[Opening COLLECTED MATERIAL section]

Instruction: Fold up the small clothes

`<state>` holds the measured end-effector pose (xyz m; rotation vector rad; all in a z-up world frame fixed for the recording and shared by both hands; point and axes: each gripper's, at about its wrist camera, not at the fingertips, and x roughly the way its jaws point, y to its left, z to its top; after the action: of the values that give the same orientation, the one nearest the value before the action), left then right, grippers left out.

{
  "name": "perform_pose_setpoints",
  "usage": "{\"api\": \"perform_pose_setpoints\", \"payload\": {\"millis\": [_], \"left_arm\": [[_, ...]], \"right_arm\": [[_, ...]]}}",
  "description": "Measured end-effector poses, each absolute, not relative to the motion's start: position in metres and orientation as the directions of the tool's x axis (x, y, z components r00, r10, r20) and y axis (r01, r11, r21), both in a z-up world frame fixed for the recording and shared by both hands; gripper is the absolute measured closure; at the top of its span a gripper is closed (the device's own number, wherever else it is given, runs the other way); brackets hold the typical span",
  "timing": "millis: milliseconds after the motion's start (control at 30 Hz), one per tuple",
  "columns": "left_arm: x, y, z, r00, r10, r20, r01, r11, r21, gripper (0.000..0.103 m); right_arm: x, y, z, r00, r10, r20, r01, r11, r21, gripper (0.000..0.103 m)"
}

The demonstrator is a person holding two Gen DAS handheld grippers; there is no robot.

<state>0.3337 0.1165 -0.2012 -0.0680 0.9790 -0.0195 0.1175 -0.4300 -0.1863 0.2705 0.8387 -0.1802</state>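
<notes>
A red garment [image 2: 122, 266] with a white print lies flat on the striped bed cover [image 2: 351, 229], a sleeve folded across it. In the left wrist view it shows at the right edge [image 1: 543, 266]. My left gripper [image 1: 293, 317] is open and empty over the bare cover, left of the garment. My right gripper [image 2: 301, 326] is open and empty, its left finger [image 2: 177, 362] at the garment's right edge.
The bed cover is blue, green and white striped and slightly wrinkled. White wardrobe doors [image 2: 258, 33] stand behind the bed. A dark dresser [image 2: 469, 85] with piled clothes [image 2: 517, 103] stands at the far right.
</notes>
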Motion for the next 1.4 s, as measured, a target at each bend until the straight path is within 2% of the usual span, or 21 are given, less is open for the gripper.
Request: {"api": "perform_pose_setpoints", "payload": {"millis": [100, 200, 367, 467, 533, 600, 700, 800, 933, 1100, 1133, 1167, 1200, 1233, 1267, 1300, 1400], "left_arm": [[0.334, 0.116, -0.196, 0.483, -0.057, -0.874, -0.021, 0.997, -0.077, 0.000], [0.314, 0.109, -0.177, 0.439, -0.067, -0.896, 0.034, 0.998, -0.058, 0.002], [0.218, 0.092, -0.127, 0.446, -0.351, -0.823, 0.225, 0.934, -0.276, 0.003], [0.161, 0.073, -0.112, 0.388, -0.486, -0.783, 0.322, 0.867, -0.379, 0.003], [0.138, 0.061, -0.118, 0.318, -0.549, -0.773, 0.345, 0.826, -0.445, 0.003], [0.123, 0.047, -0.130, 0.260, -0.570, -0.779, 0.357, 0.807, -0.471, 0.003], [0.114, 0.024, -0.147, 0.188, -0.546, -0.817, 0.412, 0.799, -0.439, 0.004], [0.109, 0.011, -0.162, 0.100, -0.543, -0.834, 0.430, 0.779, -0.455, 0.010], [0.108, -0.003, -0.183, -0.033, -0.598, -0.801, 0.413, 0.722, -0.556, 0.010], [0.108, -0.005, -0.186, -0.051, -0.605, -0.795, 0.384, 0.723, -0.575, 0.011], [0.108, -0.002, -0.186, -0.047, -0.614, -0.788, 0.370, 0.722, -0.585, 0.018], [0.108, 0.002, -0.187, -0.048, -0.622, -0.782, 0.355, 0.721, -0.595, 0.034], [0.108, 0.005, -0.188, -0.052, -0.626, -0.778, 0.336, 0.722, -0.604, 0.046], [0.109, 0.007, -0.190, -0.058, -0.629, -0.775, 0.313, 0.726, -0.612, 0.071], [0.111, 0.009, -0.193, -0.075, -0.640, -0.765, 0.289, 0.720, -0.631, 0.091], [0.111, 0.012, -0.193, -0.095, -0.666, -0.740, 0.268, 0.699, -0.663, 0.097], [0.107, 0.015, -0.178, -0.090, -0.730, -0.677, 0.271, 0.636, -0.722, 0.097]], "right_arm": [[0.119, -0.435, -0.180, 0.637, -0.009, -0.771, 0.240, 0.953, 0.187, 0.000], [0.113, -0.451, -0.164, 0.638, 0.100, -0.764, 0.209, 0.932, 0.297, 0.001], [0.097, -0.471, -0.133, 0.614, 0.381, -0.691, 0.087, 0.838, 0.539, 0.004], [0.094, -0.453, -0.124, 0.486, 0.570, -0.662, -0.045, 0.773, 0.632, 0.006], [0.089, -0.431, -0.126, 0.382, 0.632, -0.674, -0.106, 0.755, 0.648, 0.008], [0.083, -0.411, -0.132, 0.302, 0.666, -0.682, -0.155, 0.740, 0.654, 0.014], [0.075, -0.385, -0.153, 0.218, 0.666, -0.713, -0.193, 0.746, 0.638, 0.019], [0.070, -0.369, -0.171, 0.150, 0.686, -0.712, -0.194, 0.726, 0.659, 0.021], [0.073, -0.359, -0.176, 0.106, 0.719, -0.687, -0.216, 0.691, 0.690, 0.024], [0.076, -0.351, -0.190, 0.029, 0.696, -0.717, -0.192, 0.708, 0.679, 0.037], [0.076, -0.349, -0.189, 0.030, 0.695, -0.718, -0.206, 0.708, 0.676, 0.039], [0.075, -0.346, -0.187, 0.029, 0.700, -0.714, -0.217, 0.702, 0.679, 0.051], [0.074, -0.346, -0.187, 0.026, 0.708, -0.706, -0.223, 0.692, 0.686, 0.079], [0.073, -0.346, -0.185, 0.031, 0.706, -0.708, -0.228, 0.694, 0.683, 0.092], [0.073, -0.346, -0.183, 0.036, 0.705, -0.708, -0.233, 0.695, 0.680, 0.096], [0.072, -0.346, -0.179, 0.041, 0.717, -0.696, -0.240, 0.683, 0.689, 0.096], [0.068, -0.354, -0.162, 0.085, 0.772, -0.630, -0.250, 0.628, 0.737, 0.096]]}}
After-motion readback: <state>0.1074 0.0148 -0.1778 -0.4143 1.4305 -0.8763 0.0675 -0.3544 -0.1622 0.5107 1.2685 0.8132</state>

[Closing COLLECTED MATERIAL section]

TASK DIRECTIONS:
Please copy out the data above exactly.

YOUR SOLUTION:
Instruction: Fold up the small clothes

`<state>` holds the measured end-effector pose (xyz m; rotation vector rad; all in a z-up world frame fixed for the recording and shared by both hands; point and axes: each gripper's, at about its wrist camera, not at the fingertips, and x roughly the way its jaws point, y to its left, z to its top; after the action: of the values that give the same orientation, the one nearest the value before the action), left then right, grippers left out.

{
  "name": "perform_pose_setpoints",
  "usage": "{\"api\": \"perform_pose_setpoints\", \"payload\": {\"millis\": [_], \"left_arm\": [[_, ...]], \"right_arm\": [[_, ...]]}}",
  "description": "Measured end-effector poses, each absolute, not relative to the motion's start: position in metres and orientation as the directions of the tool's x axis (x, y, z components r00, r10, r20) and y axis (r01, r11, r21), both in a z-up world frame fixed for the recording and shared by both hands; gripper is the absolute measured closure; at the top of its span a gripper is closed (the device's own number, wherever else it is given, runs the other way); brackets hold the typical span",
  "timing": "millis: milliseconds after the motion's start (control at 30 Hz), one per tuple",
  "columns": "left_arm: x, y, z, r00, r10, r20, r01, r11, r21, gripper (0.000..0.103 m); right_arm: x, y, z, r00, r10, r20, r01, r11, r21, gripper (0.000..0.103 m)"
}

The demonstrator is a person holding two Gen DAS handheld grippers; there is no robot.

<state>0.3337 0.1165 -0.2012 -0.0680 0.9790 -0.0195 0.1175 -0.4300 -0.1863 0.2705 0.8387 -0.1802</state>
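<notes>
A red garment [image 2: 122, 266] with a white print lies flat on the striped bed cover [image 2: 351, 229], a sleeve folded across it. In the left wrist view it shows at the right edge [image 1: 543, 266]. My left gripper [image 1: 293, 317] is open and empty over the bare cover, left of the garment. My right gripper [image 2: 301, 326] is open and empty, its left finger [image 2: 177, 362] at the garment's right edge.
The bed cover is blue, green and white striped and slightly wrinkled. White wardrobe doors [image 2: 258, 33] stand behind the bed. A dark dresser [image 2: 469, 85] with piled clothes [image 2: 517, 103] stands at the far right.
</notes>
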Motion for the next 1.4 s, as measured, a target at each bend until the straight path is within 2% of the usual span, or 21 are given, less is open for the gripper.
Request: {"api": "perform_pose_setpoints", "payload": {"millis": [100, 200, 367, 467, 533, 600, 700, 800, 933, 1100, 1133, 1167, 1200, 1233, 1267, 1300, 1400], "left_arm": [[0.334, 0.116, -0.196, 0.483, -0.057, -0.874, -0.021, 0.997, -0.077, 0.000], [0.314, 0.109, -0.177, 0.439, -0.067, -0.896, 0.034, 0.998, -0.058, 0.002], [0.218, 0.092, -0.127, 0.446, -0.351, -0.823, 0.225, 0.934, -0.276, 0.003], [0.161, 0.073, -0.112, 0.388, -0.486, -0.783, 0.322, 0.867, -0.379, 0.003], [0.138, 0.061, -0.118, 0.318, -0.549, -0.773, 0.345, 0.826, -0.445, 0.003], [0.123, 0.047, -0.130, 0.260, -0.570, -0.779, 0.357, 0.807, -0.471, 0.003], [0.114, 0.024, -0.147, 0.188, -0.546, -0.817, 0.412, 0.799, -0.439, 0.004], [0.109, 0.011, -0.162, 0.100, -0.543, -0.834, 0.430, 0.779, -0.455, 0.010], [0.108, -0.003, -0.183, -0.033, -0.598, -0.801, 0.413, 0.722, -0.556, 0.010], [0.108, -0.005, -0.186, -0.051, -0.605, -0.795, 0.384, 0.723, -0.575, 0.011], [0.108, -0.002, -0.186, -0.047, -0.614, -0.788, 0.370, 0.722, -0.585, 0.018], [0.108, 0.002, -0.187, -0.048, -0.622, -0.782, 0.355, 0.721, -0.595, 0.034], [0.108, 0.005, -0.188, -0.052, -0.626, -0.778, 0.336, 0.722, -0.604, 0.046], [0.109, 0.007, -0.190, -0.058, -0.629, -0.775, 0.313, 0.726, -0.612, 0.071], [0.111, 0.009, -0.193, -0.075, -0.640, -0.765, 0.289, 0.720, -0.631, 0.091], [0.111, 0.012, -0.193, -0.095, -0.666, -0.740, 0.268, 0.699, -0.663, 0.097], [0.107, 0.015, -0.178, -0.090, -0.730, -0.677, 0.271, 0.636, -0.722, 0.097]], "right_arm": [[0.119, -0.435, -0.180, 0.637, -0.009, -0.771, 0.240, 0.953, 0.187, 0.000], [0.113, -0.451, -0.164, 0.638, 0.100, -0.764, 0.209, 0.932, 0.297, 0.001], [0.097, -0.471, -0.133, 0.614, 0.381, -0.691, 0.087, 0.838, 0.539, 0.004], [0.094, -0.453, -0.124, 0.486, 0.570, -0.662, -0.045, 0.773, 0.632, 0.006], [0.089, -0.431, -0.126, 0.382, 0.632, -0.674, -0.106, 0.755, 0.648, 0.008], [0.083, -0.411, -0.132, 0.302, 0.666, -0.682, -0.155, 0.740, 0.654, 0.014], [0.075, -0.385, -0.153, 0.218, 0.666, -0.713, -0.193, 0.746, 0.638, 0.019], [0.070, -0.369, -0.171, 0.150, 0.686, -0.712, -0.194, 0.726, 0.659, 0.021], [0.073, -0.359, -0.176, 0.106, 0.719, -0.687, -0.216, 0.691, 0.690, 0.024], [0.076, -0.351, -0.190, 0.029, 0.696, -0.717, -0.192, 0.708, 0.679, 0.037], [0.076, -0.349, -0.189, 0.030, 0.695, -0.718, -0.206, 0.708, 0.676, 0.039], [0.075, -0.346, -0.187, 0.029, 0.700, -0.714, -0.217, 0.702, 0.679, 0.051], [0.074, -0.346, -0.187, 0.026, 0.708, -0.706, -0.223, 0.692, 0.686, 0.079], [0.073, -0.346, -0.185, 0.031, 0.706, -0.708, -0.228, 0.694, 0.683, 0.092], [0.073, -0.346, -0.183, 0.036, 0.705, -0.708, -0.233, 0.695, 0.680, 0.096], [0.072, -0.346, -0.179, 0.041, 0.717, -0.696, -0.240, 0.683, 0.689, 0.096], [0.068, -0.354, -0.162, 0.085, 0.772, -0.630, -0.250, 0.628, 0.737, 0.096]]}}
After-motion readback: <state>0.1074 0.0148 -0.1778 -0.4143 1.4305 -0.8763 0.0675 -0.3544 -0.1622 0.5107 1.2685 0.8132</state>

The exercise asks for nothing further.